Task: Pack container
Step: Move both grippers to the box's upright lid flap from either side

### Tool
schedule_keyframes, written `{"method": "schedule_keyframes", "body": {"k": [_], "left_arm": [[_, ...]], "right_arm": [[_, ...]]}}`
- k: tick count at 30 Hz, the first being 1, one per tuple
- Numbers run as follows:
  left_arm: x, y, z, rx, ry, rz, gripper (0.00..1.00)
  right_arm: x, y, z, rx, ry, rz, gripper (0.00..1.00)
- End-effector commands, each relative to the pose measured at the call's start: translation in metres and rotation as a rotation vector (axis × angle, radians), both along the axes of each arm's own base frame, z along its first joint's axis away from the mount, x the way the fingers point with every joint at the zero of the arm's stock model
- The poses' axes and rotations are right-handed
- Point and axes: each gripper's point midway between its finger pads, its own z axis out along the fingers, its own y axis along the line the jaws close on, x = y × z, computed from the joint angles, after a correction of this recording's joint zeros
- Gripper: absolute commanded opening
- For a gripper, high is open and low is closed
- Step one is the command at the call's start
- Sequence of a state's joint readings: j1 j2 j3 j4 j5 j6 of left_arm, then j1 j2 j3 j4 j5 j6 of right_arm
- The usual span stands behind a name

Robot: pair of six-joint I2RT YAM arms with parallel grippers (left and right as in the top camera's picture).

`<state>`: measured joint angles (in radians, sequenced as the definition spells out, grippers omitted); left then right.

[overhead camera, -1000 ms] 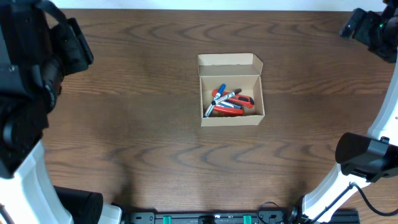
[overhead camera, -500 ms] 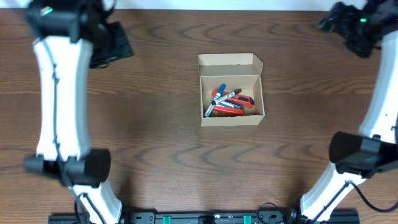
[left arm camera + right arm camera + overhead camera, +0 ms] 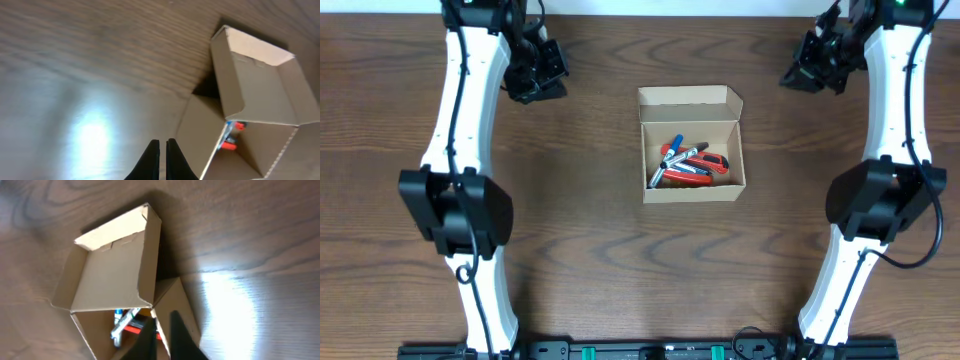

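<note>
The container (image 3: 692,192) is a small tan cardboard box in the middle of the table. Its flap lid (image 3: 688,97) is folded open toward the back. Several red and blue markers (image 3: 685,165) lie inside. My left gripper (image 3: 538,72) hangs at the back left, well apart from the box, shut on nothing. My right gripper (image 3: 808,62) hangs at the back right, also apart, shut and holding nothing. The left wrist view has its shut fingertips (image 3: 163,145) beside the container (image 3: 200,130). In the right wrist view the gripper (image 3: 162,322) hovers above the container's lid (image 3: 110,275) and the markers (image 3: 125,322).
Dark wood-grain table (image 3: 580,260) runs all around the box. Both white arms (image 3: 460,120) reach up along the left and right sides. Lamp glare shows on the table (image 3: 90,140) in the wrist views.
Both arms swung in from the frame edges to the back of the table, one on each side of the box. Both grippers went from open to shut. The box stayed put.
</note>
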<state>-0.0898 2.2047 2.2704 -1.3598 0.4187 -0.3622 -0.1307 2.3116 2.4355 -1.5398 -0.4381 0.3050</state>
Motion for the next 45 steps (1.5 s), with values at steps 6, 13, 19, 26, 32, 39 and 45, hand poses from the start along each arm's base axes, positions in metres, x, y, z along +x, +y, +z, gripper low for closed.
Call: {"method": "schedule_keyframes", "body": {"k": [6, 13, 19, 26, 32, 39, 45], "left_arm": [[0.011, -0.004, -0.023, -0.143, 0.062, 0.02, 0.06], [0.014, -0.006, -0.05, -0.204, 0.132, 0.032, 0.06], [0.012, -0.017, -0.066, -0.276, 0.199, 0.035, 0.06], [0.011, -0.024, -0.078, -0.324, 0.238, 0.034, 0.06], [0.012, -0.033, -0.084, -0.383, 0.264, 0.032, 0.06], [0.01, -0.045, -0.086, -0.429, 0.28, 0.015, 0.06], [0.005, -0.063, -0.084, -0.442, 0.287, -0.019, 0.06]], "right_arm": [[0.005, 0.004, -0.033, 0.075, 0.112, -0.092, 0.02], [0.002, 0.022, -0.076, 0.193, 0.218, -0.041, 0.01], [0.008, 0.041, -0.099, 0.349, 0.246, -0.024, 0.01], [0.011, 0.046, -0.109, 0.396, 0.263, -0.03, 0.01], [0.012, 0.046, -0.109, 0.395, 0.262, -0.035, 0.01], [0.01, 0.044, -0.121, 0.399, 0.285, -0.061, 0.01], [0.0, 0.046, -0.146, 0.461, 0.331, -0.085, 0.01]]}}
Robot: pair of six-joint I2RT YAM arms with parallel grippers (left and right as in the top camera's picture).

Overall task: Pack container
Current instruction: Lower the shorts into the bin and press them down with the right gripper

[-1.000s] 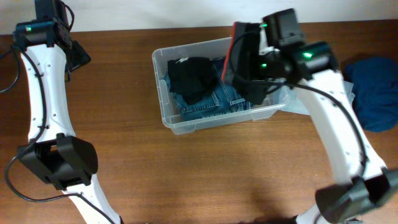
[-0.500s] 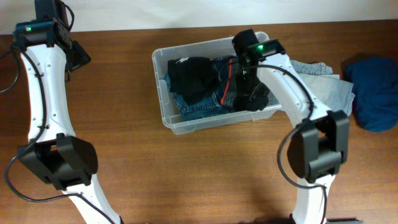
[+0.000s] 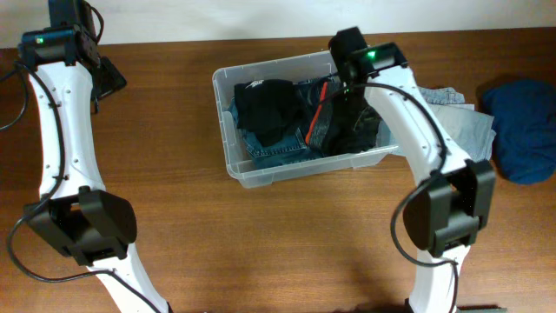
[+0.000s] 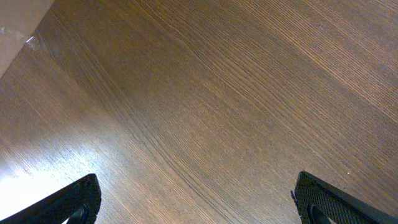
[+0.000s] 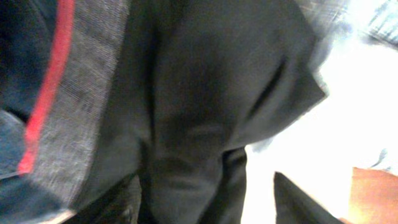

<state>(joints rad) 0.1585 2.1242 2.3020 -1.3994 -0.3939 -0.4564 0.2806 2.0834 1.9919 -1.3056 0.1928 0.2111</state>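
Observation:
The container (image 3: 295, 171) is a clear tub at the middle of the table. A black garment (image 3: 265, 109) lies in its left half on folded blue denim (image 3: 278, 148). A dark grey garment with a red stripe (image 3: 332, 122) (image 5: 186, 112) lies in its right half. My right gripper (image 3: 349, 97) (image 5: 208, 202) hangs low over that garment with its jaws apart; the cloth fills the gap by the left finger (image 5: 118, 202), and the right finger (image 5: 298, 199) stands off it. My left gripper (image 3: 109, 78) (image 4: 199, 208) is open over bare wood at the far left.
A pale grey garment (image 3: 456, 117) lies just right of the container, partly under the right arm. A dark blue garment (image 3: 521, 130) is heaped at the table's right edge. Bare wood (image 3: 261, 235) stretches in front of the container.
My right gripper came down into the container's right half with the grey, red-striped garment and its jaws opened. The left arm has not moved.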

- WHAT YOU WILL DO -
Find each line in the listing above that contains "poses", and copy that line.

- OUTPUT -
- The poses' axes and rotations are right-handed
Motion for the next 45 steps (1.5 s), with values at steps 6, 13, 19, 26, 32, 39 and 45, hand poses from the start along each arm's base axes, positions in metres, x, y, z along +x, +y, +z, gripper low for closed.

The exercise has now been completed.